§ Source material:

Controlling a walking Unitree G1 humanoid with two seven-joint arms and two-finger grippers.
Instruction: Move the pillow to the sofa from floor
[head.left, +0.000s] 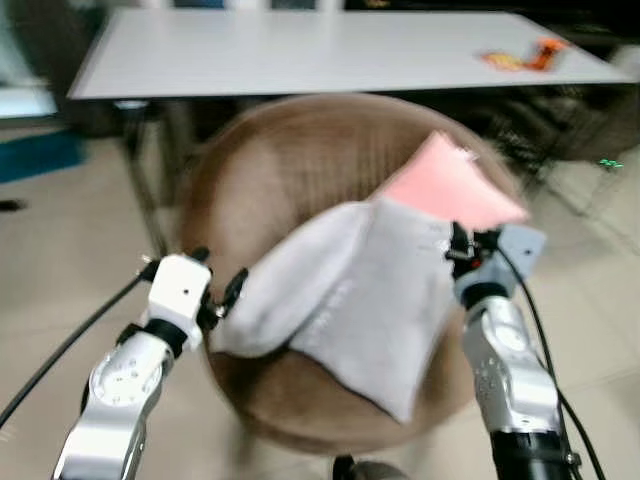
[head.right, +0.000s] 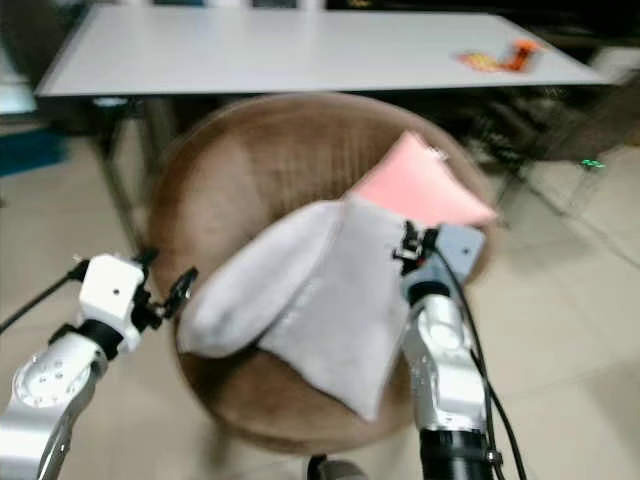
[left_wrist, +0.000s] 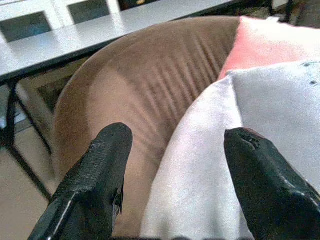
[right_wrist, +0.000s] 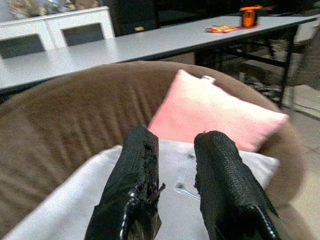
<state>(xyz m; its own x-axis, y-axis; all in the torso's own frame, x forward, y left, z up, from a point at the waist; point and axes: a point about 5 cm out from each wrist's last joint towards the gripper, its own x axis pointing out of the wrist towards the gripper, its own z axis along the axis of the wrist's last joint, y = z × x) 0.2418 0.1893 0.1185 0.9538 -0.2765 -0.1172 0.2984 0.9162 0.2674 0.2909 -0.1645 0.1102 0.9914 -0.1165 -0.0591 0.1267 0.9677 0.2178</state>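
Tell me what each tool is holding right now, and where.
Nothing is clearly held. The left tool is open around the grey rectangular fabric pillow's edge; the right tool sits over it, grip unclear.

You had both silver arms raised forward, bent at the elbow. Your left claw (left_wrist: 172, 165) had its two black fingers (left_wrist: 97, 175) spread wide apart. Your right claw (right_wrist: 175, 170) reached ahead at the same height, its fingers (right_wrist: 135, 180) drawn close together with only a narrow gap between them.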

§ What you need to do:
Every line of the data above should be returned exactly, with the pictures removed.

§ Answer box:
Controlling a walking Unitree G1 humanoid with two seven-joint arms and two-finger grippers.
Instruction: Move the pillow to the sofa from floor
[head.left, +0.000s] 
[head.right, +0.000s] 
[left_wrist, +0.000s] 
[right_wrist, +0.000s] 
<state>(xyz m; its own x-axis, y-axis; all in the torso's own frame, x forward, y left, z up, from a point at the waist; point and axes: a point about 5 cm out from each wrist's last joint towards the gripper, its own x axis pointing out of the wrist towards the gripper, its own z axis along the axis of the wrist's last joint, y = z × x) 0.2418 0.1893 0.1185 0.9538 -0.2765 -0.1172 0.2984 0.9162 0.2674 0.2909 -0.1645 0.1102 0.9914 -0.1165 -0.0591 0.1267 0.9677 0.2178</state>
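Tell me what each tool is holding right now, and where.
Nothing is clearly held. The left tool is open around the grey rectangular fabric pillow's edge; the right tool sits over it, grip unclear.

You had both silver arms raised forward, bent at the elbow. Your left claw (left_wrist: 172, 165) had its two black fingers (left_wrist: 97, 175) spread wide apart. Your right claw (right_wrist: 175, 170) reached ahead at the same height, its fingers (right_wrist: 135, 180) drawn close together with only a narrow gap between them.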

The answer to this exercise has been written out completely.